Encerrando o livro, temos o capítulo dos professores Ana Elisabete Medeiros e Oscar Luís Ferreira, da Faculdade de Arquitetura e Urbanismo (FAU) da UnB: “A preservação do conjunto arquitetônico do antigo HJKO em debate” (p. 184 a 202). Tendo o estudo de caso da preservação de um bem isolado à frente e o papel da FAU na formação de diversos profissionais atuantes na preservação patrimonial como panorama mais profundo, o artigo nos chama a atenção ao diálogo que se estabelece entre o Iphan e a UnB. Em um movimento dialético, que se retroalimenta, examina-se o papel que ambas as instituições desempenham nessa dinâmica. Instigante é observar que esse mesmo artigo comece indicando a confusão – ou a falta de informação – do público em geral no que tange ao debate patrimonial. Os professores notam que, para muitos, a Brasília tombada é aquela que "materializa-se nos edifícios icônicos do Eixo Monumental" (p. 185).

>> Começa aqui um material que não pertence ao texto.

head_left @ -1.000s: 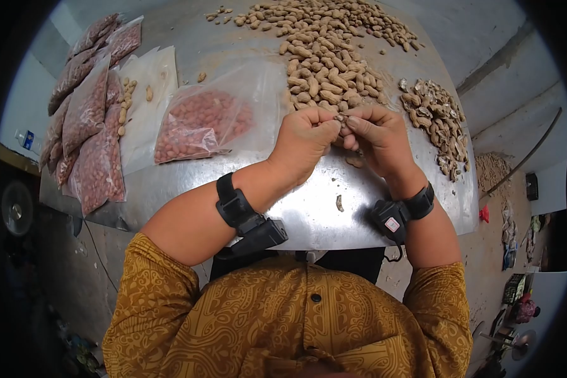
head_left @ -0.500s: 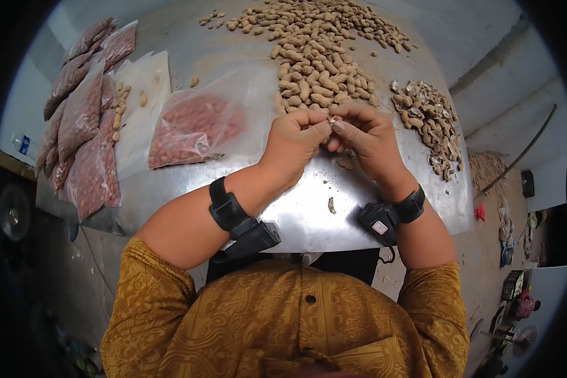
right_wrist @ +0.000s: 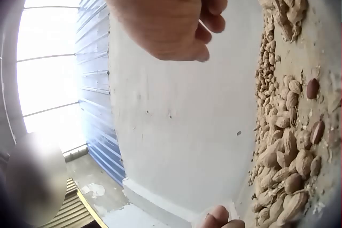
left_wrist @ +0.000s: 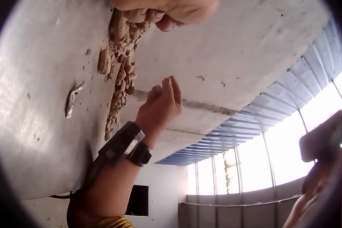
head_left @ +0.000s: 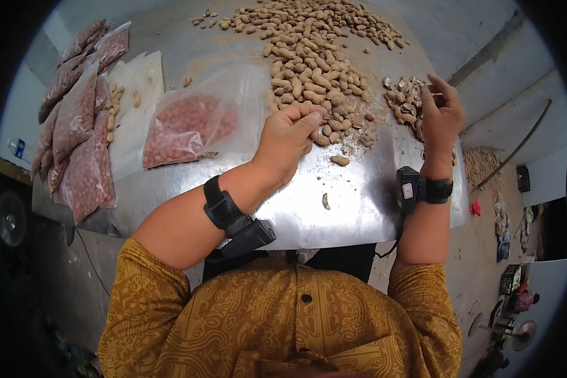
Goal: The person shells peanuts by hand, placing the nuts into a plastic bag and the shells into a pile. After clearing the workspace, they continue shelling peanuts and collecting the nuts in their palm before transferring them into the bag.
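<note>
My left hand (head_left: pixel 285 142) is at the near edge of the unshelled peanut pile (head_left: pixel 315 72), thumb and forefinger pinched together on a peanut mostly hidden by the fingertips. Out to the right, my right hand (head_left: pixel 443 116) hovers over the heap of broken peanut shells (head_left: pixel 404 104), fingers loosely bent and parted from the thumb. In the right wrist view its fingers (right_wrist: pixel 214 11) curl in the air, with nothing visible in them. Two loose red kernels, one a peanut kernel (right_wrist: pixel 313 88), lie beside the pile. A single peanut (head_left: pixel 340 160) rests in front of it.
A clear bag of red kernels (head_left: pixel 189 129) lies left of the pile. Farther left are several filled bags (head_left: pixel 75 126) and flat empty bags (head_left: pixel 135 94) with a few peanuts on top. A shell scrap (head_left: pixel 326 201) lies near the front of the metal table (head_left: pixel 283 230).
Both hands were together at a peanut, which showed cracked half a second ago. My right hand has since parted from the left and moved right, over the shells; the left stays pinched.
</note>
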`<state>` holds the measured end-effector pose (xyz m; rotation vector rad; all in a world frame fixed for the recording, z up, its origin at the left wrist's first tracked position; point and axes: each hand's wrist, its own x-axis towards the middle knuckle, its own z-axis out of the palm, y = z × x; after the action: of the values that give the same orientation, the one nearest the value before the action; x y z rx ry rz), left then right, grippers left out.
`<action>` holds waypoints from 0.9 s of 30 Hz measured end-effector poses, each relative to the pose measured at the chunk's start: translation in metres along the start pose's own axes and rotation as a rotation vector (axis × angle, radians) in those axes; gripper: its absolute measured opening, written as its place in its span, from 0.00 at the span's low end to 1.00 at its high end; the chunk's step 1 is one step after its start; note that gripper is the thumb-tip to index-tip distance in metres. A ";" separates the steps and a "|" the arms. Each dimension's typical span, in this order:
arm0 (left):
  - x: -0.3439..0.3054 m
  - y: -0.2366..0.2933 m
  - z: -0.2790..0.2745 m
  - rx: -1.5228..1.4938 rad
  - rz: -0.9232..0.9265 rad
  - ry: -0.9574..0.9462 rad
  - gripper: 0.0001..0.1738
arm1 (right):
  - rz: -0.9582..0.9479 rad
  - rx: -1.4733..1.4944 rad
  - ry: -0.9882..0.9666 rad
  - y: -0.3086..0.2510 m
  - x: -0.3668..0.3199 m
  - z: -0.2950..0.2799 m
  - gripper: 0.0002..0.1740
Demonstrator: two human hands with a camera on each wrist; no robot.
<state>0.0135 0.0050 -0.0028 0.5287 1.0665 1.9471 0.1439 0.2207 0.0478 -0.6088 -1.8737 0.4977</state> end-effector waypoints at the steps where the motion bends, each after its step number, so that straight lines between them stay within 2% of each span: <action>1: 0.001 0.000 -0.001 -0.013 -0.014 -0.004 0.09 | 0.006 0.039 -0.136 -0.002 -0.002 0.002 0.09; 3: 0.002 0.000 -0.003 -0.035 -0.041 -0.015 0.10 | 0.017 0.116 -0.405 -0.004 -0.009 0.006 0.08; 4: 0.002 0.001 -0.003 -0.032 -0.040 -0.012 0.10 | -0.018 0.048 -0.500 -0.006 -0.009 0.008 0.07; 11: 0.003 -0.004 -0.002 -0.023 -0.043 -0.049 0.12 | -0.160 -0.212 -0.819 0.002 -0.022 0.027 0.08; 15: 0.002 -0.002 -0.001 -0.021 -0.044 -0.030 0.12 | -0.089 -0.174 -0.817 -0.001 -0.022 0.026 0.07; 18: 0.002 -0.003 -0.001 -0.016 -0.050 -0.028 0.12 | 0.070 -0.064 -0.845 -0.022 -0.024 0.022 0.06; 21: 0.000 -0.002 0.002 0.068 -0.019 -0.078 0.13 | -0.111 -0.086 -0.854 -0.019 -0.031 0.028 0.05; 24: -0.004 0.001 0.010 0.214 -0.033 -0.086 0.15 | -0.096 -0.139 -0.888 -0.018 -0.032 0.032 0.05; 27: -0.004 -0.001 0.008 0.161 -0.059 -0.136 0.17 | -0.104 -0.195 -0.912 -0.021 -0.030 0.031 0.05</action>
<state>0.0220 0.0057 0.0013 0.6998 1.1445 1.7567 0.1204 0.1838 0.0270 -0.4278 -2.8268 0.5797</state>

E, é justamente daí que poderia ter saído outra reflexão necessária ao debate patrimonial: ele permanece quase restrito ao ambiente institucional, tanto governamental quanto acadêmico. À exceção do lugar-comum de que qualquer mudança fere o tombamento, há pouca ressonância junto à população geral, o que é sintomático não só da ausência de educação patrimonial, mas também do alijamento do grande público das questões afetas à preservação. Mas essa não é propriamente uma crítica ao livro (que traz ricas reflexões e uma boa dose de autoanálise por parte do Iphan), e sim ao debate que ele corporifica. Agora, em 2019, quando estamos próximos do aniversário de 60 anos da cidade-patrimônio, o esforço do Iphan deve ganhar novo fôlego. É de se esperar que mais temáticas ganhem protagonismo e que Brasília seja novamente – e continuamente – revisitada.
sobre a autora
Erika Quintans é arquiteta e urbanista, graduada pela Universidade de Brasília e mestranda pela mesma instituição. Atua como analista de planejamento e gestão urbana e regional do GDF desde 2005.